Hello, I’m new to NodeMCU board. I connected a simple LED + 330 Ohm resistor between GND and 3V, and the 3V pin read -1.86 V. But when I connected a potentiometer between GND and 3V, with the middle tap at A0, the 3V pin seems to output 3.3V just fine. Why is this?

Although I’m new to this, I’m also an electrical engineering undergrad. Please let me know things I should.

how did you connect it exactly and how/where did you measure the voltage?

Sure it was 330 ohm ?

So according to the pinout diagram, I connected the LED and resistor between the GND and 3V below TX.

It was about 326 Ohms.

What your saying is very confusing unless you are not using ground as reference.

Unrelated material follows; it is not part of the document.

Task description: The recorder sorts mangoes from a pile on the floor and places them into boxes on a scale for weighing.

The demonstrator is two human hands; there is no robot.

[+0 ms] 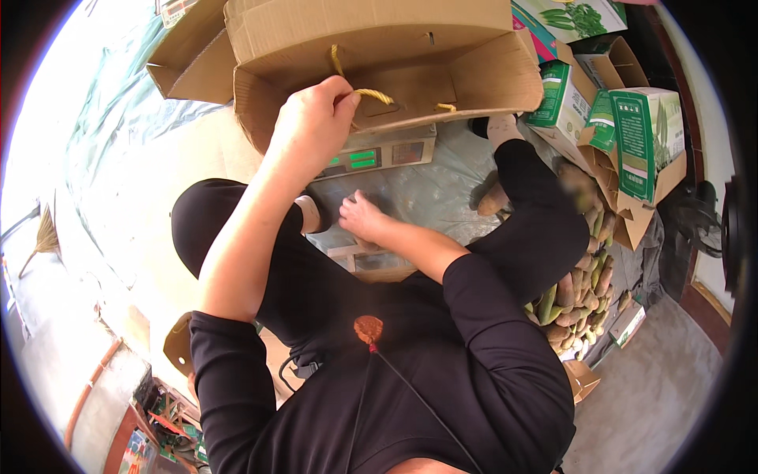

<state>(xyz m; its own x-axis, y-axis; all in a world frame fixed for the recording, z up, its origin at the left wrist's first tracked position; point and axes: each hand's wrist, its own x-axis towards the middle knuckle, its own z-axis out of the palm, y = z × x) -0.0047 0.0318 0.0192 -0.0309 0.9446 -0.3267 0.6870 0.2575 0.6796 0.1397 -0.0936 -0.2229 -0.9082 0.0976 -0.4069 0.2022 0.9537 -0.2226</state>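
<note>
A large open cardboard box (pixel 371 31) stands in front of me on a digital scale (pixel 418 146), whose green display shows below the box's near edge. My left hand (pixel 314 114) is closed at the near wall of the box, pinching a yellow twisted rope (pixel 374 96) that serves as a handle. Part of that rope rises inside the box; a short end of rope pokes through farther right. Between my legs, my right hand (pixel 363 219) hangs low near the scale, its fingers loosely bent and apart, with nothing visible in them.
Sweet potatoes (pixel 580 304) are heaped by my right leg, with one loose tuber (pixel 493 199) near the foot. Printed green-and-white cartons (pixel 643 142) stand at the right. Another brown box (pixel 193 59) sits at the far left. A black fan (pixel 730 229) is by the right wall.
</note>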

Why not post a schematic, since your an engineering undergrad you should have the tools available and skilled in using them. It sounds like the LED is very bright and probably RED in color. Put your little finger on the 3V regulator and count to 10 slowly, if you cannot keep it there you have a definite overload.

Please upload a picture of your setup with your leads to show exactly how/where you’re measuring voltage.


Untitled Diagram(1)

The LED didn’t turn on, as expected.

To verify, when you have no LED, there’s 3.3V? What happens when you put the leads on the other way, +1.8V? And what happens if you connect the LED backwards?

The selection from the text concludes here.